Nel settecento, quando la scienza stava avendo un grande sviluppo, non si erano ancora scoperti i resti dei dinosauri, o per lo meno non se ne aveva notizia nel mondo conosciuto, perché solamente tra la fine del secolo e l’inizio dell’ottocento c’erano stati i primi, sorprendenti ritrovamenti ufficiali. Le credenze antiche ne erano state molto scosse, perché nessun libro religioso citava simili esseri giganteschi e mostruosi.

Conchiglie ed ossa fossili, ma anche le impronte di molti vegetali ormai dissolti, racchiuse nelle pietre, erano per il momento il solo oggetto di discussione. C’erano scienziati convinti che fossero i resti di ciò che era scomparso col diluvio universale avvenuto nel 3.574 a.C., dopo nemmeno 200 anni dalla creazione. Altri, però, avevano già capito che non poteva trattarsi di organismi seppelliti da un improvviso cataclisma, bensì di un processo molto lungo, che allontanava la data delle origini della terra, fatta risalire dalla religione ebraica a circa5800 anni fa, nel 3.761 a.C.

Chi era convinto di quanto aveva sempre affermato la religione, finiva spesso col far rientrare a forza i ritrovamenti geologici e paleontologici in quel credo. Così, quando nel l725 l’accademico, medico e naturalista svizzero J.J.Scheuchzer aveva ritrovato in Germania uno scheletro dentro una lastra di calcare, si era convinto che fossero i resti di un uomo annegato durante il diluvio. La spina dorsale e i frammenti di braccia potevano anche corrispondere ad un essere umano primitivo, ma non certo la testa, di forma troppo diversa. Scheuzer aveva risolto la questione attribuendo la deformazione del cranio allo schiacciamento. La parte inferiore del corpo non si vedeva, perché ancora nascosta nel calcare.

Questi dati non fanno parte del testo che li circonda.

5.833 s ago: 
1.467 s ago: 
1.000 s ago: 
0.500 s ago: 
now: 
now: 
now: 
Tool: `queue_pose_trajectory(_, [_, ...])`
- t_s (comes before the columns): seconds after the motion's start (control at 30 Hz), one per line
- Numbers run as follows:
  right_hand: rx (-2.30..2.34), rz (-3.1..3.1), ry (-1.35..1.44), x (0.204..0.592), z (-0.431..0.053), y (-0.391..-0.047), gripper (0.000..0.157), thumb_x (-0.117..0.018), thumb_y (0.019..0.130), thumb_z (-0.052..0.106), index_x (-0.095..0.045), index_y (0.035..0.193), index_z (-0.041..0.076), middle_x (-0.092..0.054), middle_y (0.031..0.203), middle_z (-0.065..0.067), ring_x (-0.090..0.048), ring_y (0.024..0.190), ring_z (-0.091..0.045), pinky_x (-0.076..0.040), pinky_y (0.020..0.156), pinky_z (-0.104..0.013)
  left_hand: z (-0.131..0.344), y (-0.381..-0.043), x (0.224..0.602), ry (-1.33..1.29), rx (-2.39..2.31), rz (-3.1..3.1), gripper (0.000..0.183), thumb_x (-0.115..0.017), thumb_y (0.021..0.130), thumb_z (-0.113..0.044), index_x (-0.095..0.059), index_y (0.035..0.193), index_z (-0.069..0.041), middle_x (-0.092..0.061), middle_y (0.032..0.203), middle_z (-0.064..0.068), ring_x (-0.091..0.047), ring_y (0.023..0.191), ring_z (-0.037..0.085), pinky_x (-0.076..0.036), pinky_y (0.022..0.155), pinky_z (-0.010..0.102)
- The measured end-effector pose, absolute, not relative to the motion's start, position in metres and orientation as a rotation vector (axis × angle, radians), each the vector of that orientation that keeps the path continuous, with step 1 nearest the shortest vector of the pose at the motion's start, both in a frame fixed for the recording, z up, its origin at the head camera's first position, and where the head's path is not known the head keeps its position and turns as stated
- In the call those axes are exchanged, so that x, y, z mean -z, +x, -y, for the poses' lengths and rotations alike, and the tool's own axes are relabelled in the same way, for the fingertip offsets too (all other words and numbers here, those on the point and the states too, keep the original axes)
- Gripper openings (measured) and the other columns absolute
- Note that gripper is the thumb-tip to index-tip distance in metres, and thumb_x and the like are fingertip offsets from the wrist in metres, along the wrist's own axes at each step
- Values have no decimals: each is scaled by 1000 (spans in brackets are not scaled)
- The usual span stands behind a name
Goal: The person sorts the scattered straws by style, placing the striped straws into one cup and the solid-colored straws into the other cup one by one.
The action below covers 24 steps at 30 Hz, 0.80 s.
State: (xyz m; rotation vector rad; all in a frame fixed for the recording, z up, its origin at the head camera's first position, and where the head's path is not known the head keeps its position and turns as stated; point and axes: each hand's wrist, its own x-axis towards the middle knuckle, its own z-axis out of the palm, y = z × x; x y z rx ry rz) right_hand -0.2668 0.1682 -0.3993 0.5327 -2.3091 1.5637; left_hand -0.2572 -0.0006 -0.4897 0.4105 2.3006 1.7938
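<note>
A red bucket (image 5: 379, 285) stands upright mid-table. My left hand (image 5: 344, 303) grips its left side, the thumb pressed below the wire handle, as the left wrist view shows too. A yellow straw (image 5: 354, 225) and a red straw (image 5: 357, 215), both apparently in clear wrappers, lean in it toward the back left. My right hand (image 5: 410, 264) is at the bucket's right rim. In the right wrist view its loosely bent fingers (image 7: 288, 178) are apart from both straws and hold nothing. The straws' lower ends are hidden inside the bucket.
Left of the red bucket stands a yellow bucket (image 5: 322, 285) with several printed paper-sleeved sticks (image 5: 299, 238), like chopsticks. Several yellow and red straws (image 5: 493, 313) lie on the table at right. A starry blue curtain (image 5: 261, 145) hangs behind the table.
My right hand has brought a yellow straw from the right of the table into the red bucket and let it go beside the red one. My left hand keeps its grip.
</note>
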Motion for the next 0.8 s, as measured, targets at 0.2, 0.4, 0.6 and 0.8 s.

Cinque anni dopo, l’uomo aveva pubblicato il libro Physica Sacra, col quale sosteneva la sua teoria, prove alla mano e l’esemplare ritrovato era stato collocato nel museo Teylers di Haarlem, dove forse giace ancora. Nel 1810, quando Georges Cuvier, anatomista e fondatore della paleontologia era ministro dell’istruzione, gli era stato richiesto il permesso di rimuovere i frammenti di roccia che nascondevano i resti mancanti. Lui l’aveva dato e, quando l’intero scheletro era apparso, si era rivelato per quello di una salamandra gigantesca, come se ne trovano ancora in Giappone.